Esta vez su voz ya no tenía ese rastro de timidez. Por el contrario, me habló más confiada y con dulzura. Las seis y cuarenta, repetía en mi mente sin dejar de mirarla a los ojos. Luisa solía llegar a casa entre las seis y media y las siete. Mientras yo llegaba, colocaba la comida en la estufa y veía televisión. Aquella mujer, su voz —en este instante se me ocurre que era la misma—, su nombre.

—¿Vas para tu casa? —dije.

—No sé. En ocasiones no sé para dónde voy. Supongo que sí.

—Al parecer no tenés afán.

—No. ¿Por qué?

—Porque podríamos… Tal vez… Si vos querés…

—¿Qué? —dijo casi gritando. Quizá no le gustaron tantos titubeos.

—Podríamos comer juntos —me arriesgué esperando cualquier tipo de respuesta, y no la que recibí—. Te invito a mi casa.

—Bueno. Pero… sí, está bien.

—¿Ibas a decir algo?

—No. Olvídalo.

Afortunadamente íbamos llegando porque de lo contrario no hubiese sabido qué más agregar. Me preguntaba si lo que estaba haciendo era lo correcto, si decididamente era lo que quería decir, si no era una decisión tomada al azar respondiendo al efecto que produjo escuchar aquel nombre. Estaba frío, eso lo hubiera notado cualquiera sin necesidad de tocarme. El dolor de cabeza desaparecía por instantes. Las manos continuaban agotadas.
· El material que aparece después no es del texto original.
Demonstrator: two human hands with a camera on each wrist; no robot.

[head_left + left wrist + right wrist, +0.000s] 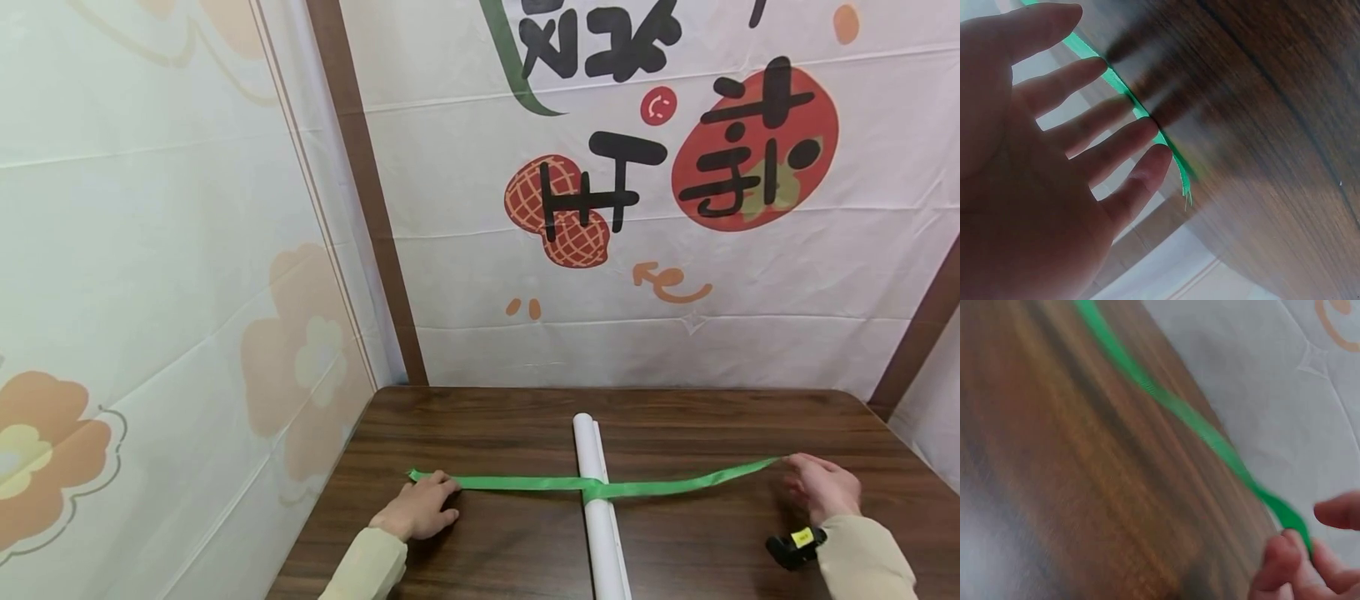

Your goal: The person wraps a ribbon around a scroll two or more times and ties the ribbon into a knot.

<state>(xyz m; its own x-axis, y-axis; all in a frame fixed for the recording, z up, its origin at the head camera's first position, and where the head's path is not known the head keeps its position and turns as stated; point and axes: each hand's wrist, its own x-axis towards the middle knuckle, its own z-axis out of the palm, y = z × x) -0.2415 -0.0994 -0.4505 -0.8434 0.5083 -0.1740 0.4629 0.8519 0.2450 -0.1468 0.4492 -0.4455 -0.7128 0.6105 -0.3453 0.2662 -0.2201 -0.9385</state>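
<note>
A rolled white sheet of paper (597, 535) lies lengthwise on the table. Around its middle passes a green ribbon (517, 482), crossed over on top, its two ends spread left and right. My left hand (422, 506) rests on the left end; in the left wrist view its fingers (1094, 125) are extended, tips on the ribbon, and the frayed end sticks out past them. My right hand (828, 487) grips the tip of the right end, raised off the table; between curled fingers the ribbon (1210, 437) runs out in the right wrist view.
The dark wood-grain table (480, 425) has rounded back corners. A white printed cloth wall (465, 250) rises behind it, another stands on the left. A black device with a yellow label (797, 546) sits at the right wrist.
</note>
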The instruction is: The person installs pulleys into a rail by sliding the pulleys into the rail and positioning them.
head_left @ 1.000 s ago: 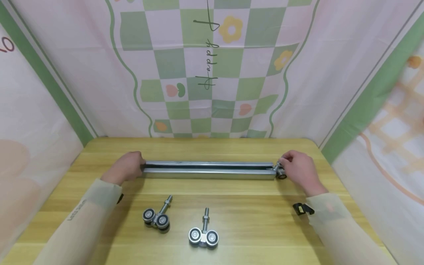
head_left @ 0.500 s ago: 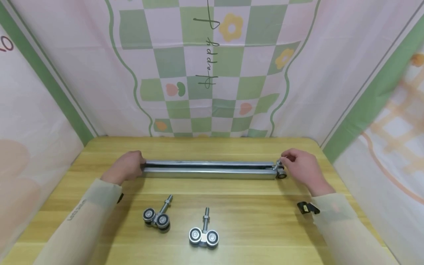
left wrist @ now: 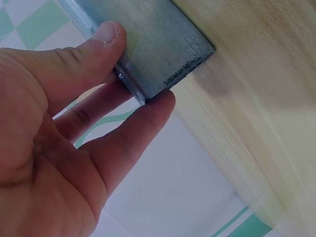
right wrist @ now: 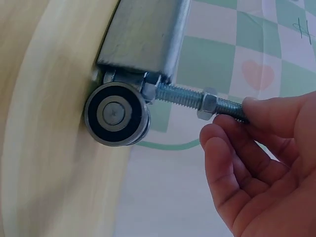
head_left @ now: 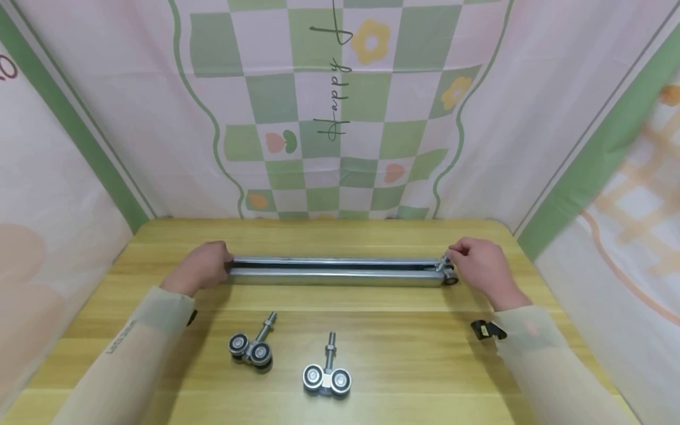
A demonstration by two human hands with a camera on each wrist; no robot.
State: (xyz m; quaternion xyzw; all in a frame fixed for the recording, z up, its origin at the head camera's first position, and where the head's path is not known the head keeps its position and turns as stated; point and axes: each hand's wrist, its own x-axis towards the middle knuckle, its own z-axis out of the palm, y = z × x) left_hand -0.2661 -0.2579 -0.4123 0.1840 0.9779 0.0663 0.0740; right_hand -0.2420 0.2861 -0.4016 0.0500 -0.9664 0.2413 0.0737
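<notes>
A slotted metal rail (head_left: 334, 277) lies across the far half of the table, its slot facing up. My left hand (head_left: 204, 268) grips its left end, thumb on the side wall and fingers at the end edge, as the left wrist view shows. At the other end, my right hand (head_left: 483, 268) pinches the threaded bolt (right wrist: 182, 95) of a roller trolley between thumb and fingers. One wheel pair of that roller trolley (right wrist: 116, 113) sits outside the rail's mouth; the rest of it is inside the rail end. A hex nut (right wrist: 207, 104) sits partway along the bolt.
Two more roller trolleys lie on the wooden table (head_left: 414, 366) nearer the body: one left trolley (head_left: 251, 348) with its bolt slanting up right, one middle trolley (head_left: 326, 378) with its bolt pointing away. A patterned curtain (head_left: 340, 118) hangs behind the table's far edge.
My right hand has shifted slightly, and the trolley it pinches sits a little closer into the rail's right end. My left hand keeps its hold; the two loose trolleys have not moved.
</notes>
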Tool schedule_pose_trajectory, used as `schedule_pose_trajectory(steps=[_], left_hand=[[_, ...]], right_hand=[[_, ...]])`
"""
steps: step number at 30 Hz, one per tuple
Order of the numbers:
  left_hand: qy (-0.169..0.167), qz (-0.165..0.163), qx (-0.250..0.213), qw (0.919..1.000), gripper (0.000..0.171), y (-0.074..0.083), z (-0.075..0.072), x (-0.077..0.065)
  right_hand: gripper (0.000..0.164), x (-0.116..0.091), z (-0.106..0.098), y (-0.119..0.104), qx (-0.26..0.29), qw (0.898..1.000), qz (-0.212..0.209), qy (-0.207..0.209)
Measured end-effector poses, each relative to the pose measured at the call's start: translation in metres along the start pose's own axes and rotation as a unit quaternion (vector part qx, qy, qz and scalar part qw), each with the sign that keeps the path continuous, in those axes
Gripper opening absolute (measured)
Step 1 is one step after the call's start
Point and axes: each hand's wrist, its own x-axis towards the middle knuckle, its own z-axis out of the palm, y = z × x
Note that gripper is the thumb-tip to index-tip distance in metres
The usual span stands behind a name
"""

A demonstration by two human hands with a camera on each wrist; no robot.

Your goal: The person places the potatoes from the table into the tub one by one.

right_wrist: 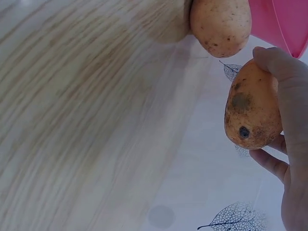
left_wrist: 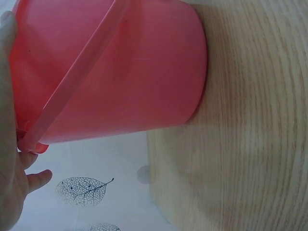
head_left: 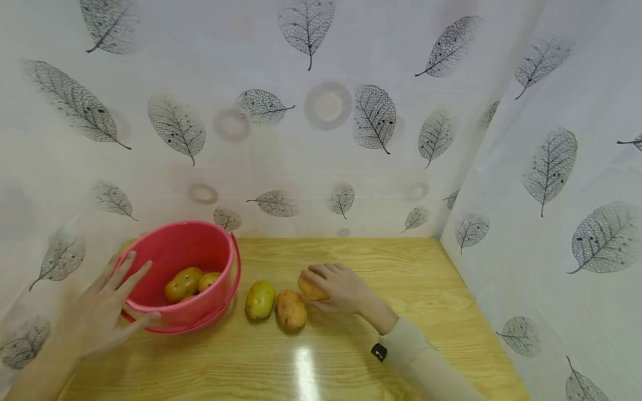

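A pink bucket (head_left: 173, 318) stands on the table at the left, its mouth tilted toward me, with several potatoes (head_left: 183, 284) inside. My left hand (head_left: 100, 314) rests at the bucket's left rim with fingers spread and fairly straight; in the left wrist view the bucket's side and handle (left_wrist: 77, 72) fill the upper left. Right of the bucket, my right hand (head_left: 346, 291) grips a potato (right_wrist: 252, 108) between thumb and fingers; dark spots mark its skin. Beside it lie a brown potato (head_left: 291, 311) and a greener potato (head_left: 260, 299).
The wooden table (head_left: 401, 267) ends against a white leaf-printed sheet (head_left: 321, 161) at the back, with another sheet side (head_left: 546, 223) on the right. A dark band or watch (head_left: 379, 351) shows at the right cuff.
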Motion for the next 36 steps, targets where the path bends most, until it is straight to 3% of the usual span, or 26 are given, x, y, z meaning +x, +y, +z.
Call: schedule_pose_trajectory(steps=[24,36], left_hand=[[-0.005,-0.012,0.0,0.9999,0.109,0.004,0.001,-0.001],[-0.014,-0.013,-0.001,0.9998,0.11,0.002,0.002,-0.001]], right_hand=[[0.074,0.034,-0.01,-0.012,0.017,0.998,-0.004,0.054],[0.076,0.056,-0.024,-0.018,0.01,0.994,-0.003,0.105]])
—Vamos —susurré, haciendo un ademán para levantarme del asiento.

—¿Ya llegamos?

—Sí.

—Bien, vamos.

Después de bajarnos le pregunté si prefería que cocinara o que pidiera algo a domicilio.

—Como quieras —respondió.

Luego de caminar tres cuadras llegamos a casa. Mi casa, y no en vano, exhalaba un aire de soledad, de tristeza, y eso se notaba en todo. Se notaba en el color azul opaco de los muebles, en las paredes vacías, en las cortinas mal puestas. Dejé el maletín en uno de los asientos dispuesto a dirigirme hacia el cuarto para cambiarme de ropa.

—Siéntate —dije mientras desabrochaba los botones de mi camisa—. Haz de cuenta que estás en tu casa.

—¿Y acaso no lo es?

Eso creo que fue lo que dijo. No estoy seguro porque en ese momento subía las gradas. Arriba queda mi cuarto. Volví para intentar hacerle repetir lo que había dicho, pero en vez de ella encontré en el asiento en el cual la había dejado unas cuantas gotas de agua, y de la cocina llegaba un extraño olor a comida.